MKDC Baseball

About MKDC Baseball


I’ve always loved baseball.

Not just the games themselves, but everything that happens around them. Player development. Roster moves. Call-ups that seem early. Prospects who dominate Triple-A and never get the call. Veterans who hold jobs longer than fans expect.

The more you follow the sport, the more you realize something.

Baseball isn’t just about who’s good.

It’s about who gets the opportunity.

There are already plenty of places to read about exit velocity, ERA estimators, or which prospects are hitting the ball hard in Double-A. Public data has made player evaluation more accessible than ever. Anyone can pull up a stat line and form an opinion about whether a player is ready for the major leagues.

But performance alone doesn’t determine when a player reaches the big leagues.

Major league debuts are shaped by roster constraints, financial incentives, competitive timelines, and organizational development philosophy. Two equally talented prospects can have dramatically different promotion paths depending on which team controls their contract. One may debut in May while another remains in Triple-A until August.

Understanding why requires more than a stat line.


What You’ll Find Here

This site focuses on how MLB organizations actually deploy talent.

That means looking beyond performance to consider the real-world constraints that shape promotion decisions. Roster pressure, positional blocking, service time incentives, and historical promotion behavior often influence when a player gets the call as much as minor league production does.

You’ll find analysis of prospect promotion timelines, role conversion risk, organizational development trends, and minor league usage signals that often precede a call-up.
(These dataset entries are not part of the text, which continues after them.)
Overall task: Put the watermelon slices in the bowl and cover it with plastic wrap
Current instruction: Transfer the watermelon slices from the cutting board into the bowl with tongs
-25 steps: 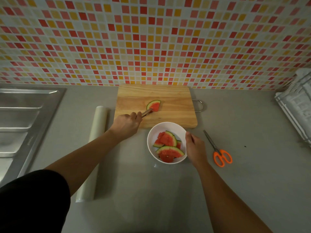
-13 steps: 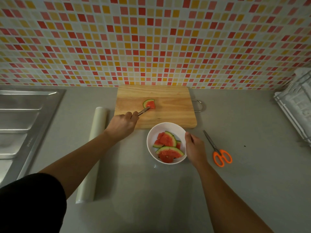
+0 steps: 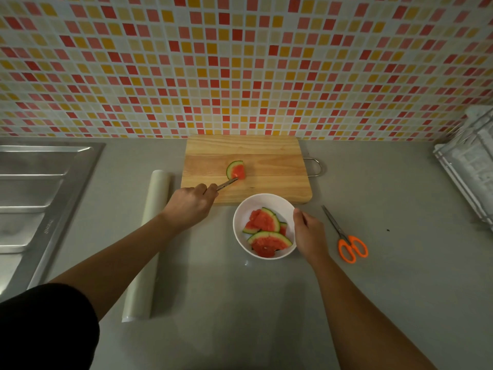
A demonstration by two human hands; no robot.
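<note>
left sleeve [image 3: 45,327]: black, probably short | forearms bare | hands ungloved

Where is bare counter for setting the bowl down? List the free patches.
Free: the counter right of the scissors, and the stretch nearer the person between both forearms. Crowded: the bowl sits tight against the cutting board, with the wrap roll to its left.

1 bowl [image 3: 262,209], 1 board [image 3: 266,156], 1 scissors [image 3: 346,240].
</note>
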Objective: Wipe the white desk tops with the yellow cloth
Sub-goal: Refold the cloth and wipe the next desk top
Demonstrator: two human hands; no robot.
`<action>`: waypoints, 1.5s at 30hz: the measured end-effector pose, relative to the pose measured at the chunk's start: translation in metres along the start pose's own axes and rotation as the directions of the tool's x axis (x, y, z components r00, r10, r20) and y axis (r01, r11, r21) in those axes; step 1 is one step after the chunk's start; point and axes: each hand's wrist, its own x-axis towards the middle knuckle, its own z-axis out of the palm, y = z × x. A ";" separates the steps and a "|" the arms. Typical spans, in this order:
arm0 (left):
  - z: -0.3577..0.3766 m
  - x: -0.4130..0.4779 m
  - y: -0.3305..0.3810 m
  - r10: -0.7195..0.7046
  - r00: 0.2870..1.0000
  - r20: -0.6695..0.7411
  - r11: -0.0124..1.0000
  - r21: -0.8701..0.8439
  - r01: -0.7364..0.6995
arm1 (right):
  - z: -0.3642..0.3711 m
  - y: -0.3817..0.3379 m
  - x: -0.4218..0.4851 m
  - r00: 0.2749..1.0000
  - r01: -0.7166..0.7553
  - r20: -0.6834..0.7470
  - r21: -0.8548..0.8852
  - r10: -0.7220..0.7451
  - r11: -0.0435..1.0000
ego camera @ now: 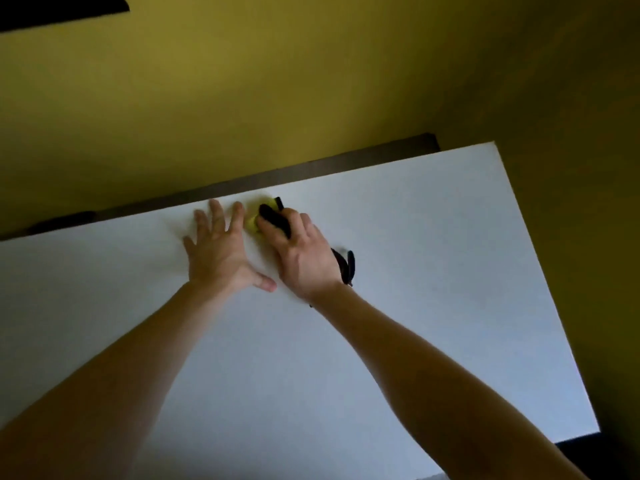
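The white desk top point(433, 271) fills the lower part of the head view. My left hand point(216, 252) rests flat on it near the back edge, fingers spread. Right beside it, my right hand point(304, 258) grips the yellow cloth point(252, 226). Only a small blurred bit of the cloth shows past the fingertips, touching the desk. A black object point(275, 219) lies across those fingers, and more black pieces point(347, 266) stick out by the wrist. What the black thing is cannot be made out.
A yellow-olive wall point(277, 98) rises behind the desk, with a dark strip point(311, 168) along the desk's back edge. The desk's right edge runs diagonally down to a corner point(597, 431), with dark floor beyond it.
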 end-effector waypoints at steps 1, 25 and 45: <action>0.001 -0.001 0.000 0.002 1.000 -0.012 1.000 0.008 -0.002 | -0.001 0.007 0.004 0.995 0.088 0.041 0.006 -0.088 0.996; 0.000 -0.003 -0.009 0.106 0.994 -0.036 0.993 0.062 -0.104 | -0.090 0.185 -0.008 0.664 -0.715 -0.385 -0.073 0.641 0.696; 0.000 -0.026 0.037 0.258 0.965 -0.047 0.966 0.048 -0.256 | -0.109 0.237 -0.016 0.557 -0.775 -0.494 -0.019 0.667 0.632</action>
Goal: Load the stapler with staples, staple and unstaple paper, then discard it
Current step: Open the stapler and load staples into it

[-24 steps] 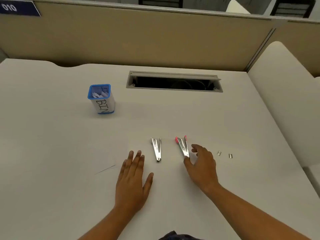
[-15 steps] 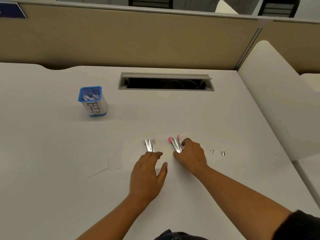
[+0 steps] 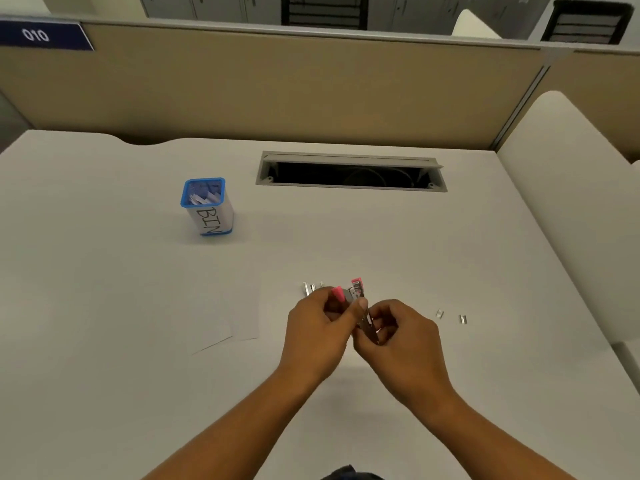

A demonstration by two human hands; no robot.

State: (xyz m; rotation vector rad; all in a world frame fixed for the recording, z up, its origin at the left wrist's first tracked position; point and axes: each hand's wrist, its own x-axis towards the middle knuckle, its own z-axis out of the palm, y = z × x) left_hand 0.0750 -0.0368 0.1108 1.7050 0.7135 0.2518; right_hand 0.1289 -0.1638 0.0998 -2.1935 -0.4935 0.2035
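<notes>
The small metal stapler [image 3: 353, 295] with pink tips is lifted off the desk, spread open, held between both hands. My left hand [image 3: 317, 332] grips its left pink arm; my right hand [image 3: 398, 336] pinches its hinge end. Behind my left hand, the all-metal staple remover [image 3: 310, 288] lies on the desk, mostly hidden. Two small staple strips [image 3: 440, 313] [image 3: 463, 319] lie to the right. White paper sheets [image 3: 225, 317] lie flat to the left of my hands. The blue-rimmed cup marked BIN [image 3: 207, 206] stands at the back left with paper scraps inside.
An open cable slot [image 3: 349, 173] is cut into the white desk [image 3: 104, 306] at the back. A beige partition [image 3: 277, 84] closes the far edge, and a second desk panel [image 3: 571, 202] rises on the right.
Both hands have closed on the pink-tipped stapler and raised it from the desk. My left hand moved right from beside the metal tool to the stapler.
</notes>
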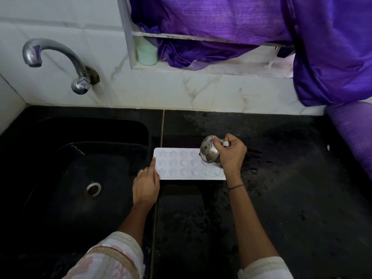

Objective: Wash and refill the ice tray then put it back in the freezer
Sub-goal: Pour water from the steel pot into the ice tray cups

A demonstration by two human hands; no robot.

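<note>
While right hand [231, 156] grips tilted cup [209, 153] over tray [181, 164] | left hand [146, 184] flat, steadying tray edge | refill seemingly underway; freezer remains.

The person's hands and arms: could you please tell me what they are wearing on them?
The left hand has a thin gold-coloured ring on one finger. The right hand has a thin dark beaded bracelet at its wrist. The left sleeve is cream with pink patches and a tan band; the right sleeve is cream.
</note>
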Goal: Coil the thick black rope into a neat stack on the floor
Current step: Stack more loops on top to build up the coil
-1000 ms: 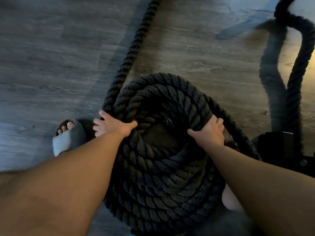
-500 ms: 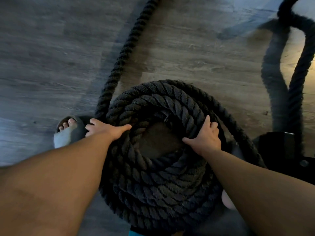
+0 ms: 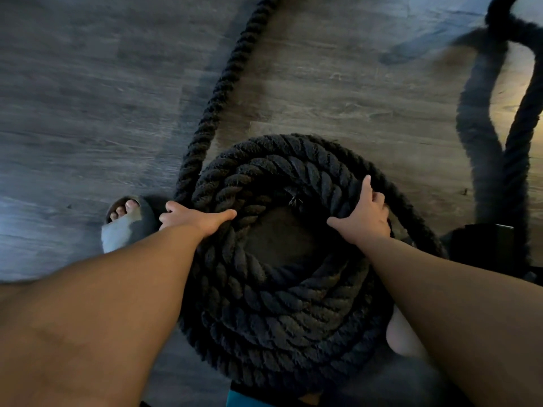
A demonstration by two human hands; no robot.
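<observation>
The thick black rope [image 3: 279, 312] lies on the wood floor as a round stack of several turns with a hollow centre. My left hand [image 3: 194, 220] grips the stack's left edge, thumb across the top turns and fingers curled down the outside. My right hand [image 3: 364, 218] holds the right edge, thumb inside, index finger lying along the top turn, other fingers curled over the outside. A loose length of the rope [image 3: 232, 63] runs from the stack's left side away to the top of the view.
Another stretch of rope [image 3: 523, 127] hangs or lies at the far right, casting a wide shadow. A foot in a grey slipper [image 3: 126, 224] stands just left of the stack. A black block [image 3: 484, 248] sits right of it. My knee [image 3: 402, 339] shows beside the stack.
Both hands stay on the stack. My right hand has crept a little farther along the top turn, its index finger now stretched out. The view has shifted slightly.
</observation>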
The goal is not to rank players by long-term value, but to better understand when and how organizations are likely to use them in the short term.

This also isn’t just a prospect site.

You’ll find coverage of roster moves, front office decisions, coaching hires, development philosophy changes, and other league-wide news because those decisions often shape what happens to prospects next. A missed free agent signing can accelerate a promotion. A trade deadline move can delay one.

Baseball news is often prospect deployment news in disguise.


Promotion Risk Index (PRI)

To provide a consistent framework for estimating promotion likelihood, this site uses the Promotion Risk Index (PRI).

PRI is not a measure of talent or projected career value. Instead, it is a model that attempts to estimate the probability that a prospect will be promoted within the next 60 to 90 days based on organizational context rather than performance alone.

PRI incorporates variables that frequently influence promotion timing decisions across MLB teams, including roster pressure, competitive window, positional blocking, usage patterns, and service time considerations.

A full explanation of PRI methodology can be found here.


Why This Matters

Forecasting when a player will be promoted can provide meaningful context for dynasty roster decisions, prospect evaluation, development analysis, and even early-season usage expectations.

Prospects are not promoted into neutral environments. They are deployed into roster situations shaped by financial incentives, playoff expectations, and organizational philosophy.

Understanding those constraints often matters as much as understanding the player.